* Work instruction *
Once you have read the data below, set it all down again exactly.

* Collected material *
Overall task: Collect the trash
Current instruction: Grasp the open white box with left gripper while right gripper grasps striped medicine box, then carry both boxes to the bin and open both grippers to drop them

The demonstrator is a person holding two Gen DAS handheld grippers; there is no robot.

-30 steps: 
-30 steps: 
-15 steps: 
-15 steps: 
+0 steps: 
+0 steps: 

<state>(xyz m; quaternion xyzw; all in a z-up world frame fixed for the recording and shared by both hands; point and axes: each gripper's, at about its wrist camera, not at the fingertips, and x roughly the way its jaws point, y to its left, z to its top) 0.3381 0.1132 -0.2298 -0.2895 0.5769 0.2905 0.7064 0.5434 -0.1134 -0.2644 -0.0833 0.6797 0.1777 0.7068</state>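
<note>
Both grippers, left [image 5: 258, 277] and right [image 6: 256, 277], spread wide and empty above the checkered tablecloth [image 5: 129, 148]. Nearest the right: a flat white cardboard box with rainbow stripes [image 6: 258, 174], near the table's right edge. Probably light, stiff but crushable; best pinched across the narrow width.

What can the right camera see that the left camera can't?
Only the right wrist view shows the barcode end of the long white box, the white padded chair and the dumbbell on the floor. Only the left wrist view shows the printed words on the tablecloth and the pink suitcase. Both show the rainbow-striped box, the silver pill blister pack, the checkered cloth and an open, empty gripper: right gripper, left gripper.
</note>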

* Output of the task *
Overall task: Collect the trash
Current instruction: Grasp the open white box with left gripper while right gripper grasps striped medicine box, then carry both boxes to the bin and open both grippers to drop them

The demonstrator is a person holding two Gen DAS handheld grippers; there is no robot.

-30 steps: 
-30 steps: 
-15 steps: 
-15 steps: 
+0 steps: 
+0 steps: 

<state>(xyz m; quaternion xyzw; all in a z-up world frame fixed for the recording and shared by both hands; point and axes: each gripper's, at about its wrist camera, not at the fingertips, and x roughly the way its jaws point, y to its left, z to its top) 0.3381 0.1132 -0.2298 -0.2895 0.5769 0.2905 0.7064 0.5434 -0.1134 -0.2644 -0.0833 0.6797 0.1777 0.7068</state>
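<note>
Both grippers, left [image 5: 258, 277] and right [image 6: 256, 277], spread wide and empty above the checkered tablecloth [image 5: 129, 148]. Nearest the right: a flat white cardboard box with rainbow stripes [image 6: 258, 174], near the table's right edge. Probably light, stiff but crushable; best pinched across the narrow width.

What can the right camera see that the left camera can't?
Only the right wrist view shows the barcode end of the long white box, the white padded chair and the dumbbell on the floor. Only the left wrist view shows the printed words on the tablecloth and the pink suitcase. Both show the rainbow-striped box, the silver pill blister pack, the checkered cloth and an open, empty gripper: right gripper, left gripper.
</note>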

With that, the exercise is complete.